The catastrophe of last night's debate is simply one more milestone in the gradual collapse of the American political system as it developed from the 1930s through the early 1960s. We cannot go back and redo these decades, and the collapse may get worse before it gets better. Yet we perhaps experience some catharsis by tracing the tragedy, just as we must face more and more death as we grow older, all the while knowing that life will continue.
How did Donald Trump become a candidate for president in the first place eight years ago? Our professional politicians became complacent and lost touch with the American people. Neither party seriously opposed the changes instituted by Ronald Reagan and consummated under Bush I and Clinton: the tax cuts on the rich, the failure to control spending on elections, and the collapse of the effective regulation of Wall Street. Meanwhile, the influence of television on elections replaced well-thought out prose with images as the currency of politics. We stopped paying much attention to what the average politician said--something that never happened in the age of radio. Trump understood slogans and sound bites, and he made his reputation as a reality TV host. Neither Jeb Bush nor Marco Rubio nor Hillary Clinton could, as it turned out, defeat him. Clinton also suffered because of Barack Obama's very sluggish response to the financial crisis, his failure to do much about the changes that had brought it about, and his adoption of most of George W. Bush's foreign policy. The Republicans nominated their outsider, Trump, in 2016, while the party establishment defeated the Democratic outsider, Bernie Sanders. Trump won.
And how did Biden become the next president? Here I must return to one of my well-worn themes--the catastrophe of the modern vice presidency and its effects. Hubert Humphrey, George H. W. Bush, Al Gore, and Joe Biden had all tried for their party's nomination and failed dismally at least once, and Walter Mondale had never tried for his at all. Yet each of them, after subsequently being chosen as vice president, immediately became the front runner for the nomination in the next election. The vice presidency (and Hillary Clinton's eight years as first lady) earned each of them the necessary name recognition and the access to leading contributors that they needed. The two most successful Democratic politicians since John F. Kennedy--Bill Clinton and Barack Obama--did NOT win the nomination because they had been vice presidents. They relied on real personal appeal.

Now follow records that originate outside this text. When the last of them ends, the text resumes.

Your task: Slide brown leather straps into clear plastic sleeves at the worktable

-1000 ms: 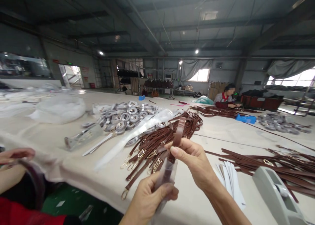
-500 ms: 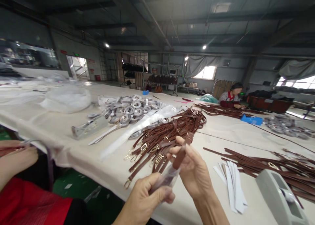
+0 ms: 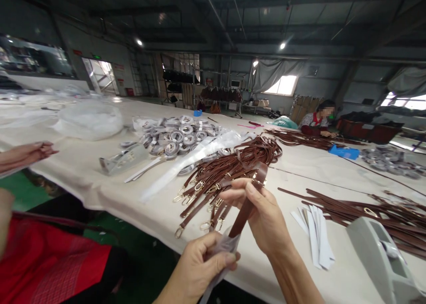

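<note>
My left hand (image 3: 196,263) is closed around a clear plastic sleeve (image 3: 215,281) at the table's near edge. From the sleeve's upper end comes a brown leather strap (image 3: 242,219), whose lower part is hidden by plastic and fingers. My right hand (image 3: 268,219) pinches this strap higher up between thumb and fingers, by a small metal fitting. Above the pinch the strap bends over in a loop. Just beyond both hands lies a pile of brown straps (image 3: 229,168) with gold-coloured clasps.
Coiled wrapped straps (image 3: 181,135) and a long plastic sheet (image 3: 186,162) lie behind. To the right are white paper strips (image 3: 316,237), a grey tape dispenser (image 3: 382,255) and more straps (image 3: 353,213). A co-worker's hand (image 3: 28,155) is at left; another person (image 3: 317,120) sits farther back.
More strap shows between my hands, and its top now forms a loop above my right hand. The co-worker's hand at left has risen to the table edge. The view has shifted slightly.
</note>
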`<state>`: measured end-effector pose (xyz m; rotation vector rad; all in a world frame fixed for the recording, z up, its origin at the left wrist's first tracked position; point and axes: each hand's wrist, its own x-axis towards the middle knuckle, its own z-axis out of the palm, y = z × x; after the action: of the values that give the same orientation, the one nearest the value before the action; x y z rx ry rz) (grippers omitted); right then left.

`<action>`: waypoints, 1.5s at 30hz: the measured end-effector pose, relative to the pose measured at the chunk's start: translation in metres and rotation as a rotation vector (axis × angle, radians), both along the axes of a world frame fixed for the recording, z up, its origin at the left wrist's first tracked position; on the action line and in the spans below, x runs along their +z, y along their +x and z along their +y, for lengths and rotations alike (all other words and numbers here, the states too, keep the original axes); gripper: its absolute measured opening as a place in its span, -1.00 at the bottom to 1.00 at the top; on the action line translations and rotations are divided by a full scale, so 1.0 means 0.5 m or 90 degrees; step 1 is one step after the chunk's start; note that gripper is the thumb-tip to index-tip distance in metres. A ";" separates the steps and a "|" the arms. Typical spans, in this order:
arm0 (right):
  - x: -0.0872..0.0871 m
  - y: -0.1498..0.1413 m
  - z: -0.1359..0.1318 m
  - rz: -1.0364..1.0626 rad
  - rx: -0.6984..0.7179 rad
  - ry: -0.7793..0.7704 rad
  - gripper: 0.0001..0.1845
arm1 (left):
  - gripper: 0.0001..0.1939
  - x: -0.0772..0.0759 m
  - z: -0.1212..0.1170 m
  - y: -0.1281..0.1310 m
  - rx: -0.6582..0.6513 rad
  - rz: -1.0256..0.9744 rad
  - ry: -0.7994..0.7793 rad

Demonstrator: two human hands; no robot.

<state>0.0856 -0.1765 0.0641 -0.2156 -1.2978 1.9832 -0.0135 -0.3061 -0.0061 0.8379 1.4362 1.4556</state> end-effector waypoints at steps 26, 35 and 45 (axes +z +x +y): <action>-0.014 -0.032 -0.011 0.063 0.074 -0.270 -0.77 | -0.60 0.005 -0.025 0.017 -0.031 0.000 0.065; 0.008 -0.015 -0.035 -0.083 0.025 0.058 -0.70 | -0.65 0.010 -0.025 0.018 0.027 -0.015 0.058; -0.015 -0.008 -0.065 -0.106 0.054 0.091 -0.68 | -0.70 0.005 -0.020 0.020 0.079 -0.039 0.062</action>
<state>0.0815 -0.2092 0.0567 -0.2657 -1.5719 1.9660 -0.0033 -0.3163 -0.0034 0.7682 1.4021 1.6425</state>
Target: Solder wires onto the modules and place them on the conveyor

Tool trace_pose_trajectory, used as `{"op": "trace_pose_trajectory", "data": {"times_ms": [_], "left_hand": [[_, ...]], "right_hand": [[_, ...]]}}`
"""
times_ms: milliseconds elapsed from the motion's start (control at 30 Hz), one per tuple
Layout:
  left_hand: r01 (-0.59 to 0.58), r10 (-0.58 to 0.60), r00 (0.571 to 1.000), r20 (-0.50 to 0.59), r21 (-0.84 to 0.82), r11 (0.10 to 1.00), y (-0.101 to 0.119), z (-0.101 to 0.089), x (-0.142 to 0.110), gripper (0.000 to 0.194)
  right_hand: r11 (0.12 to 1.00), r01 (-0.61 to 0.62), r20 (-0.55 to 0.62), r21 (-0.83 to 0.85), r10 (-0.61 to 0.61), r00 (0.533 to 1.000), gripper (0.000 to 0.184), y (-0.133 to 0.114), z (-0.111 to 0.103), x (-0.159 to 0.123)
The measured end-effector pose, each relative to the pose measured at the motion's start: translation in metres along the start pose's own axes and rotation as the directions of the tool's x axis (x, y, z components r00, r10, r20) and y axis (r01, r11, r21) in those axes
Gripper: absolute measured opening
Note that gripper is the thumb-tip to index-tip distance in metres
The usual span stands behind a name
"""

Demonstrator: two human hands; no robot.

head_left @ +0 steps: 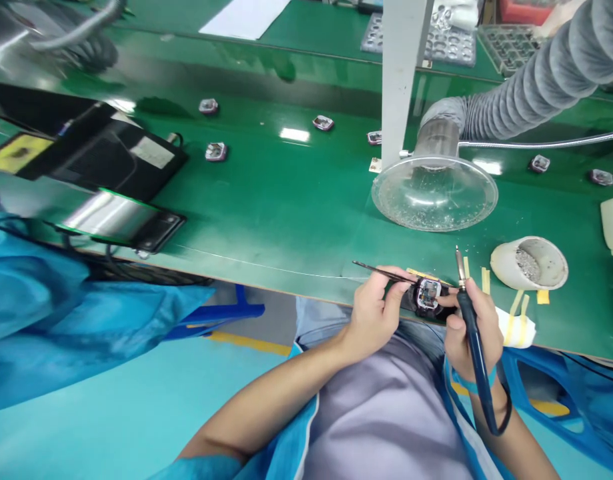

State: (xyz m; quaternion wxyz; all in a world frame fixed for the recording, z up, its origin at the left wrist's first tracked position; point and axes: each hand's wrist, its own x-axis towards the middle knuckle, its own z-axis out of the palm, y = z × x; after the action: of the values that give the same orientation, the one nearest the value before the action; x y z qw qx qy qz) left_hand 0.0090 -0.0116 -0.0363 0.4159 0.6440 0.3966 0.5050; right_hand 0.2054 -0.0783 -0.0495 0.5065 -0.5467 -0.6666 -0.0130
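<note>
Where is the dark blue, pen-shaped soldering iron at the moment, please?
In the head view's lower right, the dark blue soldering iron is in the right hand, just right of the small, square, pale-rimmed device.

The widest free lane on the table (286,213) runs left of the transparent hood (435,207), ending at the black plate (160,230). Small modules (323,123) obstruct its far side; the slender dark tool (367,267) projects into its near right corner. The white post (397,80) blocks straight passage at the hood's far left; clearance beneath the rim is hard to judge from this angle. A gap separates hood and white cup (529,263). The cup and yellow strips (486,280) restrict approach beside the soldering iron (475,337).
</note>
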Motion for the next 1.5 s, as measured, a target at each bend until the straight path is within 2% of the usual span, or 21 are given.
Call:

Exactly how Biden became the front runner in 2020 after two disastrous showings in Iowa and New Hampshire is not clear to me. Uncle Google tells me that two books have been written about that campaign, but I can't check them now. I do suspect that Kamala Harris--another disastrous presidential candidate who became vice president and heiress apparent--dropped out before the New Hampshire vote, after threatening Biden's standing with black voters, in exchange for a promise of the vice presidency. James Clyburn, another venerable member of the Democratic establishment, swung the mostly black Democratic vote in South Carolina for Biden, and he was on his way. He won the election because a bare majority of the country was sick of Trump. Now, if he stays in the race, he will probably lose it because the nation is sick of him and knows he isn't up to the job. He will also lose because he, like Clinton and Obama, assumed that the free market would indeed fix the economy. Richard Nixon in 1971 imposed wage and price controls because he knew that inflation threatened his re-election. Biden looked helplessly on while inflation destroyed his approval rating.
Something else has changed in the Democratic Party in the last 60 years. Harry Truman in 1945 called for national health insurance, and in 1948, for civil rights legislation. Faced with a conservative coalition in Congress, he could not bring either of those proposals even to a vote--but he stuck to them for the rest of his presidency. They became part of the Democratic program, and Kennedy and Johnson eventually got them through. Bill Clinton gave up his health care plan after one Congress's worth of failure. Obama's cap-and-trade proposal suffered a similar fate. Biden has balanced some environmental initiatives with new opportunities for the fossil fuel industry. No one believes that the Democrats can accomplish much anymore.
Now, Biden has shown that he does not have the mental acuity we expect as a president. Not only did he suffer one complete breakdown over Medicare, but he could not credibly explain what he was trying to say about the social security cap. He let Trump bring him down to Trump's level, so that in the last part of the debate they began arguing about who was the worst president of all time. Yes, nearly everything that Trump said was false--but is that so surprising? Our academic elite gave up the idea of truth several decades ago, in favor of the idea that everyone has the right to their own truth based on their own life experience, and that the concept of truth itself is just a political weapon. If they will not stand for truth, who will? What does it mean when, as I pointed out here, a former Washington Post executive editor and a former head of CBS news announce that journalism has to move "beyond objectivity?"
Our system worked when we still valued intellectual integrity and understood the need to control our emotions. The great attack on those traditions began in the late 1960s and has continued until now. We can keep them alive as individuals, but the tide is running in the other direction.